Everything in the listing must be repeated exactly, apart from the images.

> Dataset extract

· · · ·

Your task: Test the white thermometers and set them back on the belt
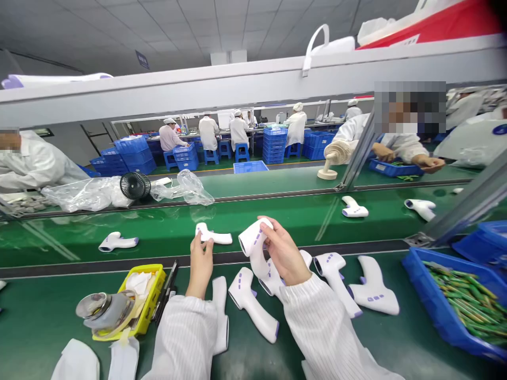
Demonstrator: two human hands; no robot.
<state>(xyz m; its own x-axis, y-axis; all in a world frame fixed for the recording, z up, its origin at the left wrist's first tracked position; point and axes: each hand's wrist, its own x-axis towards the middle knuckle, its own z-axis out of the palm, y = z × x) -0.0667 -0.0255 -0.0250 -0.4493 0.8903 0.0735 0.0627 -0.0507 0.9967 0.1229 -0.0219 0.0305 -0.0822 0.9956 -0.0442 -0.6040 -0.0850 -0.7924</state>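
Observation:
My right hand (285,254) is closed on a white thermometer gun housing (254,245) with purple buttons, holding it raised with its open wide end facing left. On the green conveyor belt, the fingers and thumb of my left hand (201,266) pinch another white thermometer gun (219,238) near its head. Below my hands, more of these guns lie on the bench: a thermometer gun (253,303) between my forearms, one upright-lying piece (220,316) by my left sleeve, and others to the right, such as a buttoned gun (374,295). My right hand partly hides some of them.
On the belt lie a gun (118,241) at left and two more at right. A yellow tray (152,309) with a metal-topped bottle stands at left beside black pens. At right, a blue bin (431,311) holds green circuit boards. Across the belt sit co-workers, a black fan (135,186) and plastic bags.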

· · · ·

> Written reply
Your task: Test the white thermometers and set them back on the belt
Demonstrator: two human hands; no robot.
<state>(xyz m; its own x-axis, y-axis; all in a world frame fixed for the recording, z up, its origin at the left wrist's first tracked position; point and axes: each hand's wrist, its own x-axis towards the middle knuckle, its own z-axis out of the palm, y = z × x) -0.0667 -0.0255 -0.0250 -0.4493 0.8903 0.0735 0.0627 -0.0507 0.9967 0.1229 -0.0219 0.0305 -0.0822 0.9956 -0.0442 -0.6040 -0.0850 -0.7924</state>
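Observation:
My right hand (285,254) is closed on a white thermometer gun housing (254,245) with purple buttons, holding it raised with its open wide end facing left. On the green conveyor belt, the fingers and thumb of my left hand (201,266) pinch another white thermometer gun (219,238) near its head. Below my hands, more of these guns lie on the bench: a thermometer gun (253,303) between my forearms, one upright-lying piece (220,316) by my left sleeve, and others to the right, such as a buttoned gun (374,295). My right hand partly hides some of them.
On the belt lie a gun (118,241) at left and two more at right. A yellow tray (152,309) with a metal-topped bottle stands at left beside black pens. At right, a blue bin (431,311) holds green circuit boards. Across the belt sit co-workers, a black fan (135,186) and plastic bags.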

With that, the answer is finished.